Publication Date


Document Type

Conference Proceeding

Publication Title

ASEE Annual Conference and Exposition, Conference Proceedings


This paper reports on a survey of all engineering faculty at San José State University (SJSU) in Spring 2020. The purpose of the survey was to determine the impact of the shelter-in-place on faculty. Overall, 104 faculty completed this survey. Based on the number of COE faculty in Spring, 287, this equates to a confidence level of 95% with a margin of error of 8%. Because of this low margin of error, we can be fairly confident that this survey is representative of the faculty teaching in the College in Spring 2020. The majority of the respondents who answered the question about rank were lecturers (58); there were fewer tenure-track (18), tenured (13), adjunct (1), and Teaching Associates (1) responding. Of the faculty who responded to identify their gender, 66 were men and 27 were women. It is interesting to note that there were more responses from newer faculty; 45.1% of the faculty responses were from faculty with five or fewer years teaching at SJSU. The responses of the faculty show that they worried about the health and well-being of their families, friends, and students. As well, they worried about doing their job well despite the changes made to classes when the classes moved 100% online. Most faculty (60%) took training to learn about online tools; the most common training was for audio or video conferencing tools, Canvas, controlled testing environments, and online videos or tutorials. The tools used by faculty after the shelter-in-place was different than before with in-person classes.
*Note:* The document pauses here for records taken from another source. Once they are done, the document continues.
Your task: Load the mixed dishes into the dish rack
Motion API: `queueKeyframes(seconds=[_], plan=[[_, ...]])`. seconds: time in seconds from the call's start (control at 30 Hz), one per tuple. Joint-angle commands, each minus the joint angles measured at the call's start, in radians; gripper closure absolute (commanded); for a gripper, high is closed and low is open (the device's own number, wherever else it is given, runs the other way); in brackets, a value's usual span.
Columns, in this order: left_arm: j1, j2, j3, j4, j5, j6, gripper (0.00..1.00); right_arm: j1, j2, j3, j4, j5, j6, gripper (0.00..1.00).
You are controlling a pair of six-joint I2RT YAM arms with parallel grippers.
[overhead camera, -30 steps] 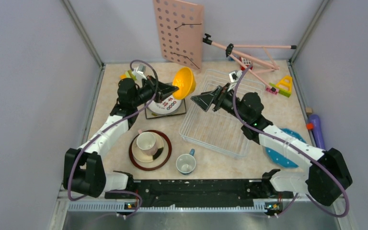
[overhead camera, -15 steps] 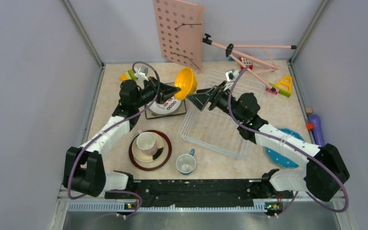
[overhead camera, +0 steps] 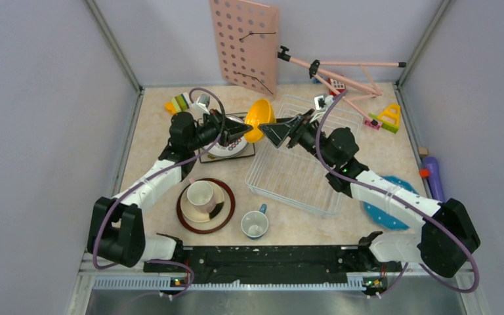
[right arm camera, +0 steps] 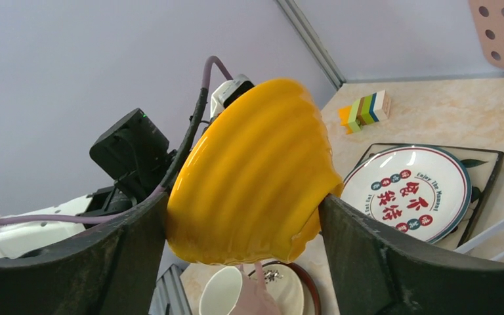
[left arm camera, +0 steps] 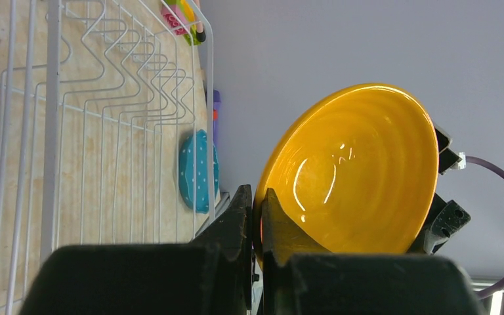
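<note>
The left gripper (overhead camera: 245, 125), pinching the glossy yellow ribbed bowl (overhead camera: 260, 117) by its rim, has carried it rightward toward the left edge of the white wire dish rack (overhead camera: 289, 201). The right gripper (overhead camera: 270, 128) has swung left to meet it, and its black fingers (right arm camera: 367, 262) now flank the bowl's sides.

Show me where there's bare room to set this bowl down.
The rack floor is bare wherever it shows. The table is free between the mug and the blue plate. Crowded: the far left corner, with stacked plates and blocks.
</note>
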Motion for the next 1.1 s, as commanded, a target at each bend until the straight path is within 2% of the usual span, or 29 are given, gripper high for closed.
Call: queueKeyframes(seconds=[0.0, 0.23, 0.3, 0.33, 0.4, 0.5, 0.6, 0.77, 0.87, 1.07], plan=[[-0.001, -0.017, -0.014, 0.078, -0.012, 0.002, 1.0, 0.011, -0.044, 0.024, 0.024, 0.037, 0.019, 0.24], [-0.008, -0.034, -0.017, 0.057, -0.057, 0.055, 1.0, 0.011, -0.041, 0.05, -0.059, 0.05, 0.029, 0.68], [-0.009, -0.038, -0.013, 0.048, -0.06, 0.07, 0.99, 0.011, -0.049, 0.053, -0.081, 0.059, 0.023, 0.72], [-0.01, -0.039, -0.011, 0.043, -0.058, 0.078, 0.98, 0.011, -0.054, 0.052, -0.087, 0.063, 0.02, 0.76], [-0.01, -0.037, -0.002, 0.02, -0.058, 0.096, 0.86, 0.011, -0.066, 0.053, -0.113, 0.078, 0.013, 0.84], [-0.01, -0.032, 0.012, -0.016, -0.059, 0.123, 0.67, 0.01, -0.087, 0.055, -0.159, 0.105, -0.007, 0.89], [-0.011, -0.025, 0.014, -0.046, -0.075, 0.136, 0.61, 0.011, -0.112, 0.055, -0.209, 0.131, -0.024, 0.92], [-0.022, -0.011, 0.036, -0.095, -0.09, 0.162, 0.29, 0.01, -0.154, 0.064, -0.313, 0.189, -0.048, 0.93], [-0.022, -0.022, 0.046, -0.165, -0.114, 0.217, 0.23, 0.01, -0.181, 0.112, -0.472, 0.259, -0.11, 0.96], [-0.022, -0.079, 0.09, -0.388, -0.195, 0.43, 0.22, 0.01, -0.22, 0.251, -0.929, 0.398, -0.282, 0.97]])
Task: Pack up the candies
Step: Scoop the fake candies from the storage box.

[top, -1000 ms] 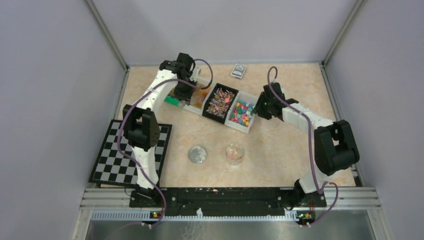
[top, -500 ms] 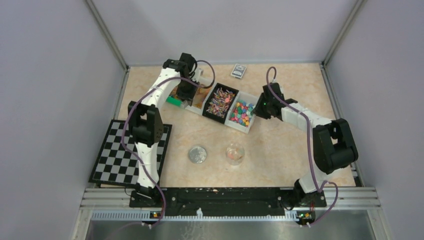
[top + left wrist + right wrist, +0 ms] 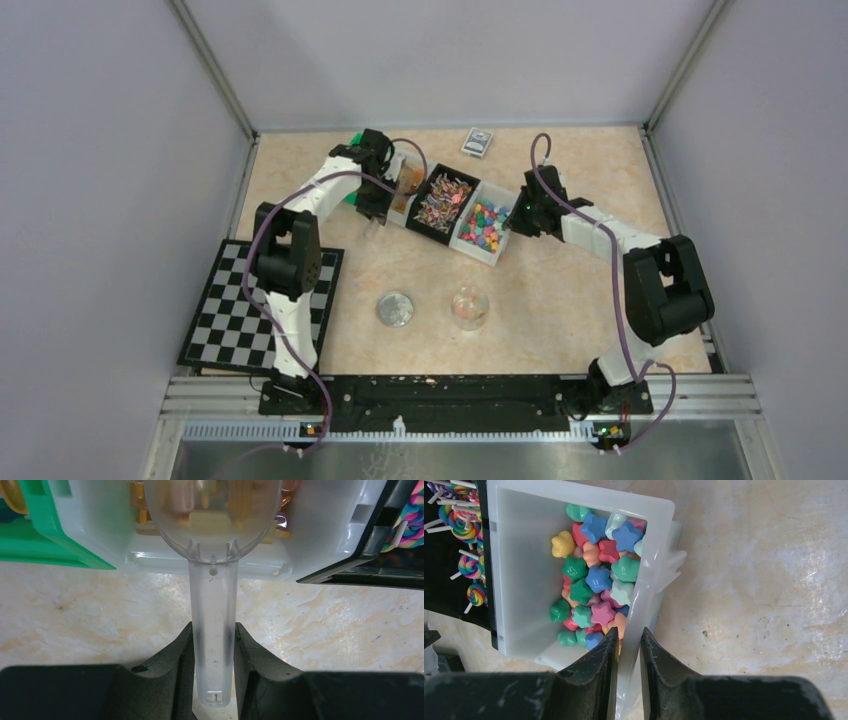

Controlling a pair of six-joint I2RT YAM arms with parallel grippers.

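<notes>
Much is hidden from us. The left gripper is clamped on the handle of a clear scoop. The scoop's bowl is cut off at the top of the wrist view and blurs the orange candies behind it in a translucent bin. We cannot tell whether the scoop holds any. A green bin and a black bin flank it, both cropped. The right gripper is closed on the side wall of a white bin full of star-shaped candies, its inner finger hiding a few. Lollipops fill the black bin. From above, the arms cover parts of the bins. The tabletop is beige and marbled. On it lie a silver lid, a clear cup holding something pinkish that we cannot make out, a checkerboard and a small packet. Plain grey walls enclose it.
</notes>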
More faculty used audio and video conferencing tools (90.6%), webcams (77.3%), online videos or tutorials (68.8%), and YouTube (50%). Faculty reported that students indicated they had issues with several digital technologies after the classes moved 100%. More than 2/3 of students have problems with Internet connectivity either always or sometimes during Spring 2020. Also, more than 50% of the students had issues with a physical space for studying and webcams.